On a visit to Finland, CRAIG CORMICK found local officials seriously concerned about a possible influx of emigrants from Russia.
Finland is strengthening its border with Russia to prevent any uncontrolled entry. As winter brings new, and perhaps more severe, food and fuel shortages, it increases the likelihood of large numbers of people crossing over to seek a better life.
The Finnish-Russian border, which stretches for about 1000 kilometres, is at its southernmost point only 100 km from St Petersburg (formerly Leningrad). And, according to Hanneli Virtanen of the Finnish Red Cross, there are approximately 8 million Russian people living near the border, from St Petersburg to the Kola Peninsula in the Arctic.
Finland, with a population of 5 million, would be hard pressed to cope with a large civilian assault on its territory.
Kristiina Kumpala, the bureau chief of the Finnish Red Cross, said, "If there were 20,000 we could cope. If more, we could not."
She said it was not known how many Russians could potentially seek refuge in Finland, and that figures as high as 5 million were sometimes quoted.
The Finnish Red Cross was actively assisting people in Russia with food and medical supplies, to prevent them from needing to leave their homes and enter Finland. About 30 million Finnish marks (A$10 million) worth of medical and food aid had already been distributed.
However, Hanneli Virtanen said that the situation in Russia was deteriorating. Although food was often available now, it was selling at such high prices that not everybody could afford to buy it.
To date only a few hundred people from the former Soviet Union have applied for asylum in Finland, and they have been predominantly from the Baltic states.
Virtanen said that in discussions she had had with Russians, they preferred to remain in their homes — if it was possible. Their culture, language and homes were very important to them.
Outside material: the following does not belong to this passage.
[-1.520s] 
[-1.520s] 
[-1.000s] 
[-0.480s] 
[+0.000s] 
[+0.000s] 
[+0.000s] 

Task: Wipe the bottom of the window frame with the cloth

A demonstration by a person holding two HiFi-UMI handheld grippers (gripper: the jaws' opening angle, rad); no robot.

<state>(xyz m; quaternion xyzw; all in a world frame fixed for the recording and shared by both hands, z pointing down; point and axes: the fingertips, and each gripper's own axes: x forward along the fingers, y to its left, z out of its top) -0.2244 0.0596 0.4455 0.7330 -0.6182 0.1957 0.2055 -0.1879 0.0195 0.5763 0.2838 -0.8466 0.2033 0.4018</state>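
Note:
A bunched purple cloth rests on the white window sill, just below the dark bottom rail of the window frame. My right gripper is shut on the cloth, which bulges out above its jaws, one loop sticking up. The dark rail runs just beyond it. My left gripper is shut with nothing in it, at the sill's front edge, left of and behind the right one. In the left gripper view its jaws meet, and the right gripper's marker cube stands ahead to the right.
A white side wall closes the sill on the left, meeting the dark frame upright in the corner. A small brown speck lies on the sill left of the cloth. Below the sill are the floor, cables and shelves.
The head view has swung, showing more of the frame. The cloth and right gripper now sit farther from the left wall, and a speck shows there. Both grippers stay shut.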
"It is the last solution they have to cross the border", she said.
The biggest fear in Finland is of large numbers of people crossing the border, not because of food shortages, but because of a civil war or another, more successful, coup attempt.
Yugoslavia has presented an all too clear demonstration of what might occur in the former USSR, in terms of both civil disintegration and the numbers of civilian refugees.
There are currently discussions in the Nordic countries over how they would share a large influx, should the numbers seeking asylum dramatically increase.
Finland has been criticised for its current refugee policies on two counts: that of returning the majority of asylum seekers from Russia; and a new policy implemented in July, requiring people from the former Yugoslavia to have an entry visa.
Kristiina Kumpala said, "Of course it is a European country — and they have a right" to enter without a visa.
Dr Andrew Theophanous, chair of the Australian parliamentary committee for immigration and refugees, added his voice to the criticisms on a recent visit to Finland. He had just completed a visit to refugee camps in Hungary and was critical of Finland's policy towards refugees from the Balkans in particular.
The Finnish government has justified the visa requirement decision by saying that a refugee's place of refuge should be in the first country they reach.
Because of the higher standards of social welfare, many refugees would prefer to settle in Finland and other Scandinavian countries, rather than stay in the overcrowded settlement camps of countries such as Hungary. But Finland, deep in recession with unemployment hovering near 16%, is reluctant to increase the numbers of refugees it admits — currently about 2000 a year.
Theophanous said that in the case of a civil war in Russia, hundreds of thousands of refugees could enter Finland as their first country of asylum, and Finland under its current policy should receive and settle them.
The situation on the Russian side of the border is also complicated by the resettlement of large numbers of Russian troops, withdrawn from eastern Europe. Conditions in their camps are said to be poor.
The Finnish defence minister, Elisabeth Rehn, said, "Our Russian counterparts have promised that in future we will get detailed information about troop movements and where they will be located".
Kristiina Kumpala said that the Finnish Interior Ministry and the Foreign Ministry had developed programs and plans to deal with a large influx of Russians — although they were not made public — and that the Red Cross would be ready to assist if called on.
A spokesperson for the Interior Ministry, confirming the contingency plans, said that while not wishing to discuss the details, they would be able to take large numbers of people.
However, Kumpala, asked if Finland could realistically cope with a large civilian assault on its border, said, "I doubt it."